■ Assignment ■
Without copying any picture, transcribe exactly the lines of the data below from the one containing "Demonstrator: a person" through the one containing "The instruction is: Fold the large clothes".

■ Listed entries ■
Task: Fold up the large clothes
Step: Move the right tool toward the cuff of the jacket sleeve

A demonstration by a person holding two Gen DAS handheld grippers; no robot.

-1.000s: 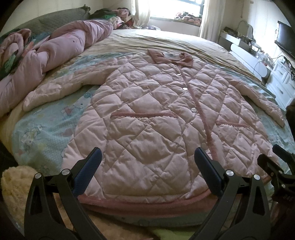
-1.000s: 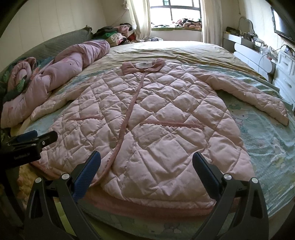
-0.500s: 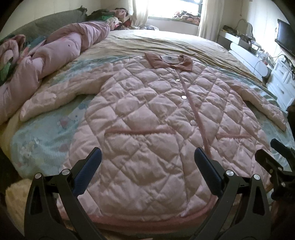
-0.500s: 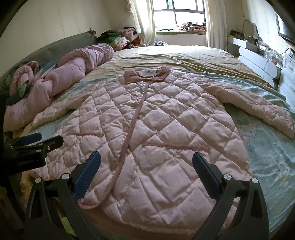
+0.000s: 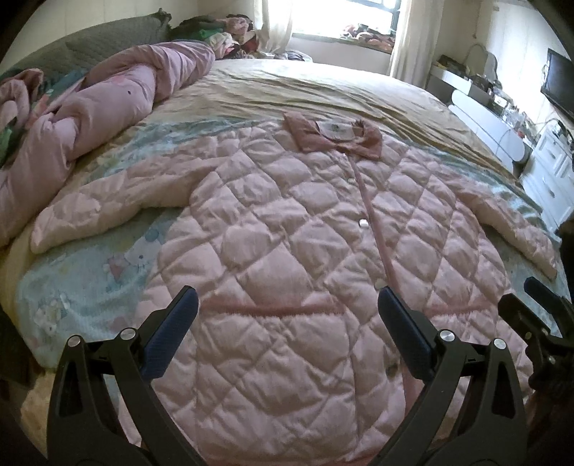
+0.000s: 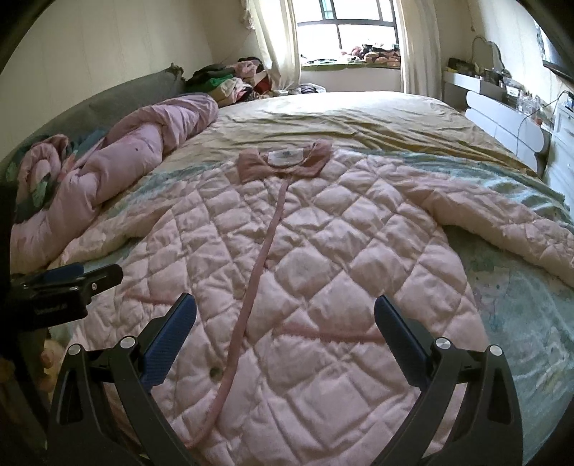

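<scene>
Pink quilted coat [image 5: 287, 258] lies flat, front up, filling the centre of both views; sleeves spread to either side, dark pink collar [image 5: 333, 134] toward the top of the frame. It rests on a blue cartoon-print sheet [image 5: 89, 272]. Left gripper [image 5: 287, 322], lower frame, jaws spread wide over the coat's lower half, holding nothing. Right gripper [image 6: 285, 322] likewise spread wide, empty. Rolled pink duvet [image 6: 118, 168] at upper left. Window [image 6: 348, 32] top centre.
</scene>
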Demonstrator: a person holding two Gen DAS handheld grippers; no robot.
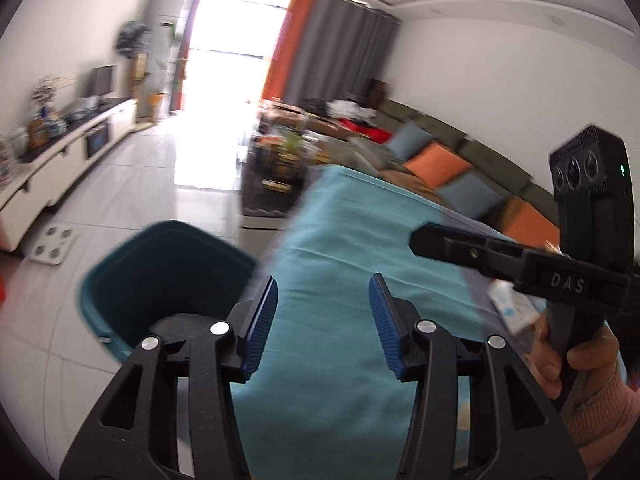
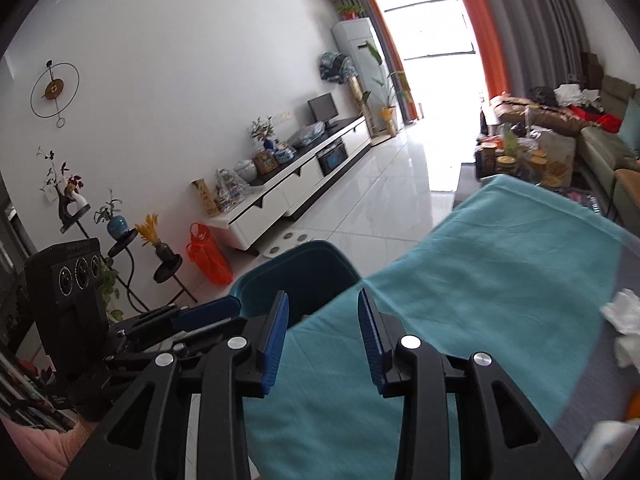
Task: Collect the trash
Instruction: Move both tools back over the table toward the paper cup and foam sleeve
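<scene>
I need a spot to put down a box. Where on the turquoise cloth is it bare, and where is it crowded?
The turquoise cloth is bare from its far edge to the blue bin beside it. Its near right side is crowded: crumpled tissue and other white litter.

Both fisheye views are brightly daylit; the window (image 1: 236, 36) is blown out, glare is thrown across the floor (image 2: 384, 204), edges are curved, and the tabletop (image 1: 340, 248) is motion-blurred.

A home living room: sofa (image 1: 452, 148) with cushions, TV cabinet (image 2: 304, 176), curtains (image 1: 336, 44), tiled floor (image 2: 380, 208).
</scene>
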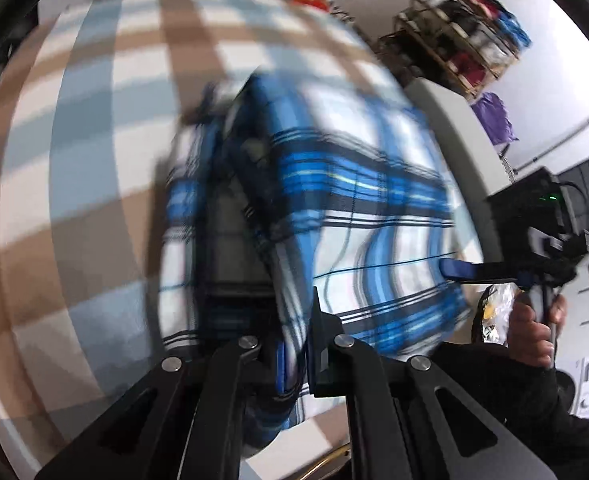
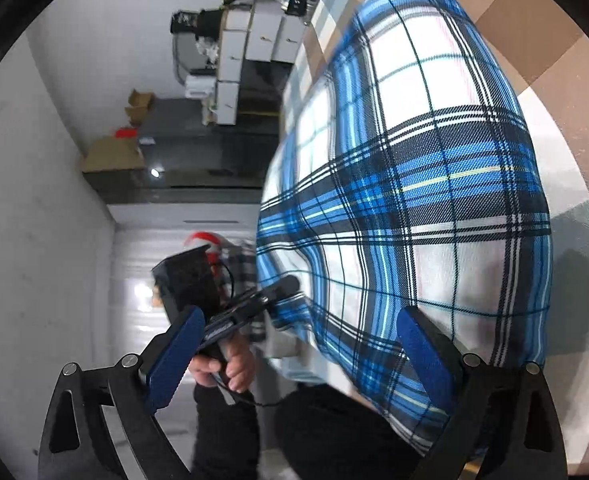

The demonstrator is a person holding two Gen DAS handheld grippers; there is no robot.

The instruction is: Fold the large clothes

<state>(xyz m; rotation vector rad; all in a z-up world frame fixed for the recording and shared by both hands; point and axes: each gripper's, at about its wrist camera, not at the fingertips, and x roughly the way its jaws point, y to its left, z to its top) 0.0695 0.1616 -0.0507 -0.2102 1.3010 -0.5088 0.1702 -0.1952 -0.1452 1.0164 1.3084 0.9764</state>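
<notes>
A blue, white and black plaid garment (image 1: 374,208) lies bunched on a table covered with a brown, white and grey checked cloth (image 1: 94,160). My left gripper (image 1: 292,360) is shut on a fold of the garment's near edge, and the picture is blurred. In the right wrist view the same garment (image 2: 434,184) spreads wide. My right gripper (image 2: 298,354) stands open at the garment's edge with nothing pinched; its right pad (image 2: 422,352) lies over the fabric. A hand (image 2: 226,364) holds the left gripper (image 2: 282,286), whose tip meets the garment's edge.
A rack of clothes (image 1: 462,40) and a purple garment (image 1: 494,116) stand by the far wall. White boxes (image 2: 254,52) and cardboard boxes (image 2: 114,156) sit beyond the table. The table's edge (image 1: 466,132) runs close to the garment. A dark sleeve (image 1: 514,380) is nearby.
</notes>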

■ Solution ■
Demonstrator: a person holding two Gen DAS handheld grippers; no robot.
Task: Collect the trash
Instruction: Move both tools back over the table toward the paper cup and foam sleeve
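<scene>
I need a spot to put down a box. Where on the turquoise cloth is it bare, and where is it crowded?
The turquoise cloth is bare from its far edge to the blue bin beside it. Its near right side is crowded: crumpled tissue and other white litter.

Both fisheye views are brightly daylit; the window (image 1: 236, 36) is blown out, glare is thrown across the floor (image 2: 384, 204), edges are curved, and the tabletop (image 1: 340, 248) is motion-blurred.

A home living room: sofa (image 1: 452, 148) with cushions, TV cabinet (image 2: 304, 176), curtains (image 1: 336, 44), tiled floor (image 2: 380, 208).
</scene>
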
The demonstrator is a person holding two Gen DAS handheld grippers; there is no robot.

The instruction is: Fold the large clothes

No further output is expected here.